Note the new failed_relations
element:
{
"id": 39,
"description": "Ut soluta dignissimos sapiente atque nam eius perferendis.",
"name": "test-import",
"name_with_namespace": "Administrator / test-import",
"path": "test-import",
"path_with_namespace": "root/test-import",
"created_at": "2020-04-03T12:48:12.314Z",
"import_status": "finished",
"correlation_id": "305413002760596bde01209d46a83cec",
"failed_relations": [
{
"id": 324,
"created_at": "2020-04-02T14:48:59.526Z",
"exception_class": "RuntimeError",
"exception_message": "blah",
"source": "process_relation_item!",
"relation_name": "ci_cd_settings"
}
]
}
I specifically did not map ImportFailure
to a REST resource 1:1, since it is a fairly technical/internal concept, and rather defined a resource called ProjectImportFailedRelation
, which is a narrower concept than just any failure (for instance, a failure can be "soft" in the sense that it was a retry, but ultimately succeeded; we are not interested in exposing these via the API, as they have no bearing on the outcome of the import.) A failed relation as a REST resource it therefore always a "hard failure" i.e. a relation that failed to be imported, despite the import overall finishing successfully.
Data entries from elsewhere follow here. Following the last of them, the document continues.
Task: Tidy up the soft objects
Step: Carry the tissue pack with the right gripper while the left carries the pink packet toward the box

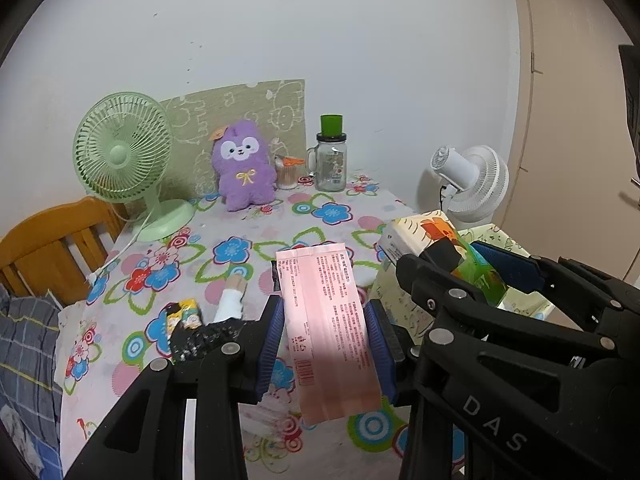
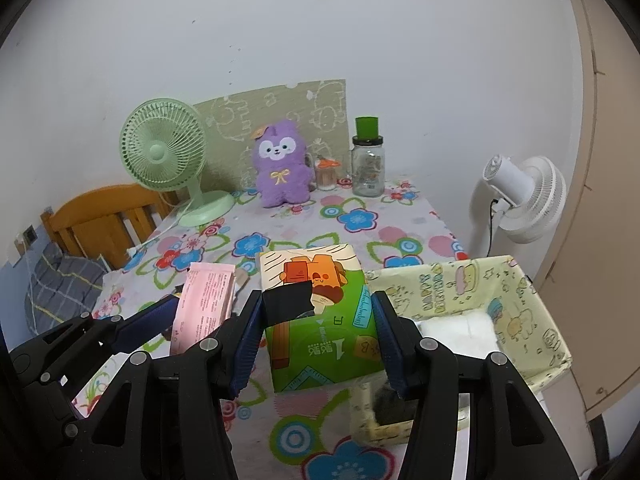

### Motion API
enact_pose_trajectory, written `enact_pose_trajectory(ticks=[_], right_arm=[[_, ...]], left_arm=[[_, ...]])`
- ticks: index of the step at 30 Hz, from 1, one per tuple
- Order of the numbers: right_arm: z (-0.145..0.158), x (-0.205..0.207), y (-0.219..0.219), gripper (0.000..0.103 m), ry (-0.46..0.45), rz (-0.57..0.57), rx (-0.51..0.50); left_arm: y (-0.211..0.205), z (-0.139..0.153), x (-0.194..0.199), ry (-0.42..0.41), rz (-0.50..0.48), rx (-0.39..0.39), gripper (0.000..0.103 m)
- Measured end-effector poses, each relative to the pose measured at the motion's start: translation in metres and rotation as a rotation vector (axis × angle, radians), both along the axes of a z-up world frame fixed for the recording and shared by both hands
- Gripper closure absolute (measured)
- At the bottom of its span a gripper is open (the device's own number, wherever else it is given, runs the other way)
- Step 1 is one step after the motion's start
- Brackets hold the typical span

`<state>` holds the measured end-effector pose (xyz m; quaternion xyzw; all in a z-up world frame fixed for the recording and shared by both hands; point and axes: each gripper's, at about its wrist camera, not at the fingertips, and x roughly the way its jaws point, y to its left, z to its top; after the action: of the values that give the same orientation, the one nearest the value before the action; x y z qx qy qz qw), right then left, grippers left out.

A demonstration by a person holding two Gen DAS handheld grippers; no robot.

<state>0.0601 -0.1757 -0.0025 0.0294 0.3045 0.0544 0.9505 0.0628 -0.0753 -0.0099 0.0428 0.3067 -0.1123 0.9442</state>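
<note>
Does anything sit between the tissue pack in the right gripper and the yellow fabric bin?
Nothing visible does. The tissue pack, held in the right gripper, is just left of the bin, whose open top shows only a white item inside.

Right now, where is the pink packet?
The pink packet is clamped in the left gripper, above the floral table; in the right wrist view it is just left of the tissue pack.
</note>
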Motion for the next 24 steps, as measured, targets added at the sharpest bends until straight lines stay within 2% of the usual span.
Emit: enact_pose_trajectory(ticks=[24], right_arm=[[0.002, 0.012, -0.072, 0.046, 0.008, -0.101, 0.009]], left_arm=[[-0.077, 0.002, 0.023, 0.020, -0.112, -0.002, 0.060]])
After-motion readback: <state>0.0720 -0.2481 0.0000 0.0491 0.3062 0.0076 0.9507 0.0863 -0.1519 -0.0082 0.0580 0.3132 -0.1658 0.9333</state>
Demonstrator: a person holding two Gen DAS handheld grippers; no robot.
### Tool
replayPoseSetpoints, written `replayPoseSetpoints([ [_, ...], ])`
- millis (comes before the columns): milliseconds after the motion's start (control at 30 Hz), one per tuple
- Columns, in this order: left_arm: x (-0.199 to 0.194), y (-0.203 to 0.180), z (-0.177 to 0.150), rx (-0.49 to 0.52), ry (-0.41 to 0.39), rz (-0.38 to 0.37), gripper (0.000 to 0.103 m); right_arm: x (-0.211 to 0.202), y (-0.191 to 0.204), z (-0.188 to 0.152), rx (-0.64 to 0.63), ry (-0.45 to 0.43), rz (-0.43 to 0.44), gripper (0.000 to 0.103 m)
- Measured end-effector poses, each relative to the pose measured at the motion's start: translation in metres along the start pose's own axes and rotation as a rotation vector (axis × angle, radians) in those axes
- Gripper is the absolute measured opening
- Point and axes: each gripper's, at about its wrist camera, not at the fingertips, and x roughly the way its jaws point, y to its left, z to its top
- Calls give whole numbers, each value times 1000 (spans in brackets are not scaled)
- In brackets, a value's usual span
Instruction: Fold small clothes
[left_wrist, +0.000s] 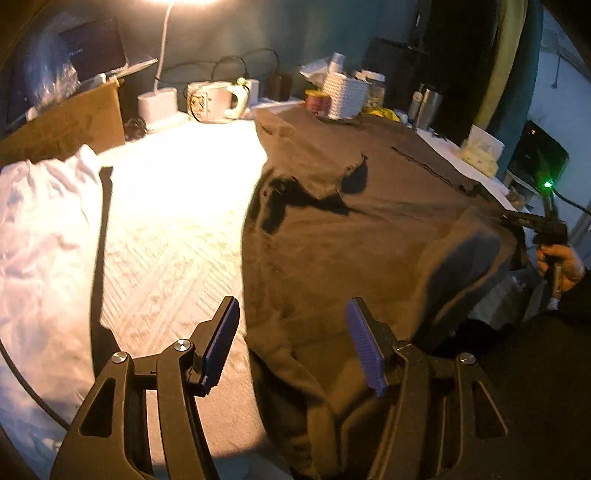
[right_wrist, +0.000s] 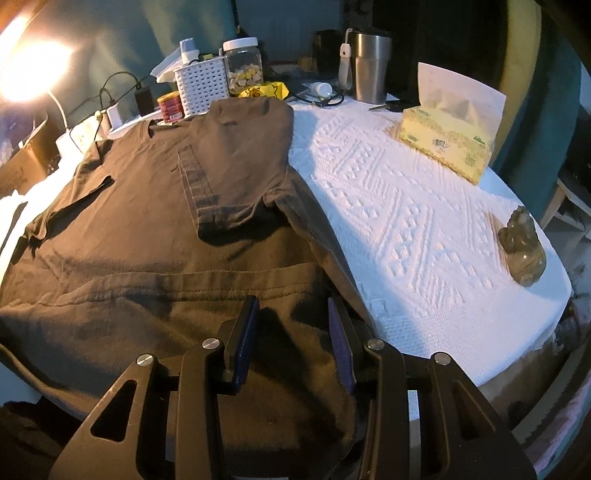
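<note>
Left gripper (left_wrist: 293, 343): jaws released, nothing between the purple pads; it hangs over the near left edge of the dark brown T-shirt (left_wrist: 362, 236). Right gripper (right_wrist: 291, 341): jaws parted, no cloth pinched, poised above the shirt's hem near its right side. The T-shirt lies spread flat on the white textured tablecloth (right_wrist: 406, 206), hem toward the cameras, one sleeve (right_wrist: 236, 162) folded inward across the chest. A white garment (left_wrist: 40, 236) lies crumpled just beside the shirt's left. At the table's far edge stand a white perforated basket (right_wrist: 201, 86), a glass jar (right_wrist: 244, 66), a steel tumbler (right_wrist: 369, 62) and a mug (left_wrist: 212, 101). A tissue box (right_wrist: 447, 144) and a stone figurine (right_wrist: 522, 251) sit well apart on the right.
</note>
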Motion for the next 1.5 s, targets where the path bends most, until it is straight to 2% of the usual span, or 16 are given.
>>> replayPoseSetpoints([
  [100,11,-1,-8,-19,58,30,60,-1,3,-5,4,-27,-17,40],
  [167,15,-2,-11,-24,80,27,49,-3,4,-7,-4,-29,-25,39],
  [200,17,-5,-14,-7,90,44,48,-3,4,-7,-7,-29,-26,35],
  [233,17,-8,-14,10,89,59,46,-4,5,-8,-13,-31,-24,18],
  [267,17,-10,-15,21,91,71,42,-5,5,-8,-19,-28,-9,9],
  [367,16,-10,-14,23,98,82,21,-7,6,-8,-27,-34,-1,6],
  [467,13,-16,-11,63,101,113,11,-14,7,-7,-33,-60,-2,6],
  [567,14,-20,-8,83,102,125,6,-23,4,-3,-28,-84,4,6],
  [700,4,-16,3,39,49,136,5,-38,-4,1,-14,-123,1,6],
  [900,-16,-22,27,62,-52,173,5,-58,-14,4,11,-163,6,6],
  [1167,-27,-24,51,50,-132,206,5,-69,-24,6,51,-181,36,6],
  [1300,-30,-22,61,20,-196,218,5,-73,-30,10,81,-194,52,6],
  [1500,-26,-21,80,32,-221,217,5,-80,-36,20,104,-221,52,6],
])
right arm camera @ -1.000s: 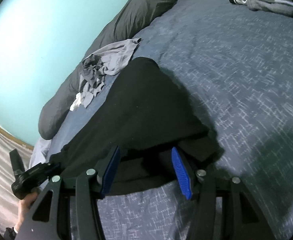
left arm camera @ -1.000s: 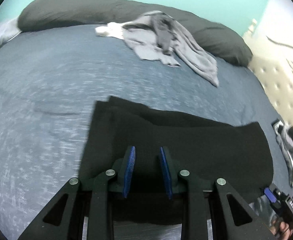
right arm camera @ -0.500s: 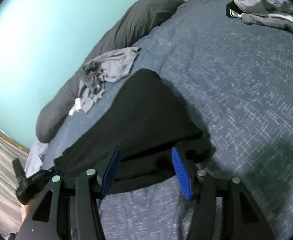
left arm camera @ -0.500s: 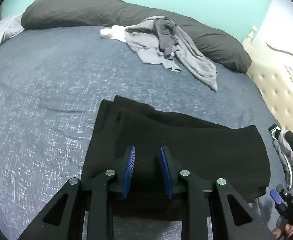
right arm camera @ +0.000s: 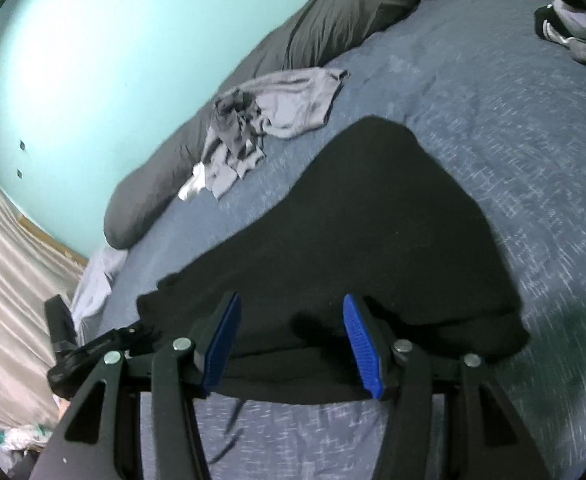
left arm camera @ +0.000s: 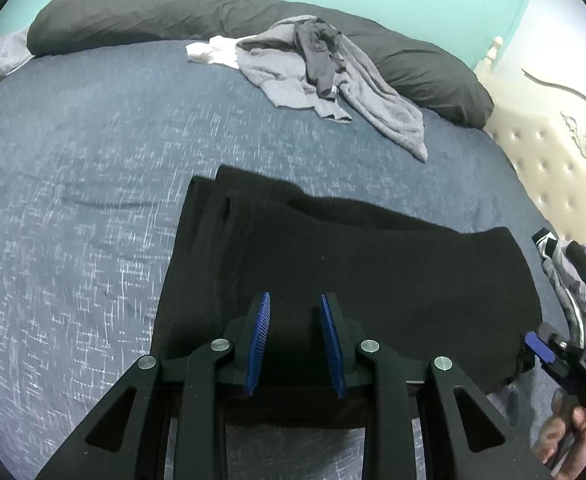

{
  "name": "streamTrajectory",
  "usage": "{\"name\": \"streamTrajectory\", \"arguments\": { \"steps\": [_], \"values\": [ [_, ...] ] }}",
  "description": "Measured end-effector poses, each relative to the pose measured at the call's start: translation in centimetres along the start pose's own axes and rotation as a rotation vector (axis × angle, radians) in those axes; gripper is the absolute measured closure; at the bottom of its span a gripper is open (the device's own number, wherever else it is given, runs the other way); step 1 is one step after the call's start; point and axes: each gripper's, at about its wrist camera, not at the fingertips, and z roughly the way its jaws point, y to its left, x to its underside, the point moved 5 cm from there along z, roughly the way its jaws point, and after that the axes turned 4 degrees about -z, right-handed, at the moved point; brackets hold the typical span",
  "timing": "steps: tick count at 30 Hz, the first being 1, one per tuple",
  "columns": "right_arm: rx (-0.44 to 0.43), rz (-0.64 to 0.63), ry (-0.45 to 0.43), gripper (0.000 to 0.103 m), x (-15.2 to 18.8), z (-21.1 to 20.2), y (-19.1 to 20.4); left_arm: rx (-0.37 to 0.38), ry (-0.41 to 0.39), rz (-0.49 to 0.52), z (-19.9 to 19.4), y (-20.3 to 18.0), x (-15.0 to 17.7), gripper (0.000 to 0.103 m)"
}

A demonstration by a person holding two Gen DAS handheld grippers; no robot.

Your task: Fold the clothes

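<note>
A black garment (left arm camera: 353,264) lies folded flat on the blue bedspread (left arm camera: 93,152); it also shows in the right wrist view (right arm camera: 365,232). My left gripper (left arm camera: 295,304) is open over its near edge, with nothing between its blue pads. My right gripper (right arm camera: 291,308) is open wide over the garment's near edge at its other end, also empty. The right gripper's body shows at the right edge of the left wrist view (left arm camera: 561,360), and the left one shows at the left in the right wrist view (right arm camera: 73,348).
A heap of grey clothes (left arm camera: 325,72) lies at the far side by a long dark pillow (left arm camera: 197,12). More clothes (left arm camera: 573,280) are piled at the right by the tufted headboard (left arm camera: 557,172). A turquoise wall (right arm camera: 93,40) stands behind the bed.
Both grippers have drawn back a little from the garment and both views have shifted slightly. The black garment has not moved. Both jaws have stayed open.
</note>
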Motion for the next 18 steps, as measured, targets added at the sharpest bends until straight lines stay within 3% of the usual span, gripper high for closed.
{"name": "streamTrajectory", "arguments": {
  "steps": [3, 8, 10, 15, 18],
  "values": [
    [0.067, -0.058, 0.046, 0.049, 0.3, 1.5, -0.2, 0.004, 0.007, 0.003, 0.2, 0.1, 0.3, 0.074],
    [0.146, -0.063, 0.074, 0.068, 1.3, 1.7, -1.7, 0.023, 0.013, -0.019, 0.2, 0.5, 0.2, 0.074],
    [0.173, -0.058, 0.072, 0.069, 1.5, 1.4, -2.3, 0.017, 0.001, -0.018, -0.3, 0.3, 0.0, 0.074],
    [0.112, -0.014, 0.023, 0.068, 0.5, 0.8, -2.5, 0.025, -0.015, -0.010, -1.0, -0.4, -0.3, 0.074],
    [0.113, -0.018, 0.052, 0.068, 0.9, 1.6, -2.7, 0.006, 0.001, -0.011, -0.3, 0.2, 0.0, 0.074]
  ]
}}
For reasons of MVC I also decided to simply limit the nested array to 100 items tops. Until there is a product requirement that these will actually be surfaced inside the product itself and be paginated or even fetched separately, I don't think we need endpoints to fetch these in full. For now we will rather report these via a pipeline into Slack as "hey look, we have an import that finished but had 100+ individual failures, maybe you should go look at this."
Database
After some experimentation we ended up deciding to add a partial index on import_failures
that covers retry_count = 0
. This will speed up selection of hard failures.
db/migrate/20200409085956_add_partial_index_on_import_failures_retry_count.rb
db/structure.sql
== 20200409085956 AddPartialIndexOnImportFailuresRetryCount: migrating ========
-- transaction_open?()
-> 0.0000s
-- index_exists?(:import_failures, [:project_id, :correlation_id_value], {:where=>"retry_count = 0", :algorithm=>:concurrently})
-> 0.0035s
-- execute("SET statement_timeout TO 0")
-> 0.0003s
-- add_index(:import_failures, [:project_id, :correlation_id_value], {:where=>"retry_count = 0", :algorithm=>:concurrently})
-> 0.0065s
-- execute("RESET ALL")
-> 0.0003s
== 20200409085956 AddPartialIndexOnImportFailuresRetryCount: migrated (0.0108s)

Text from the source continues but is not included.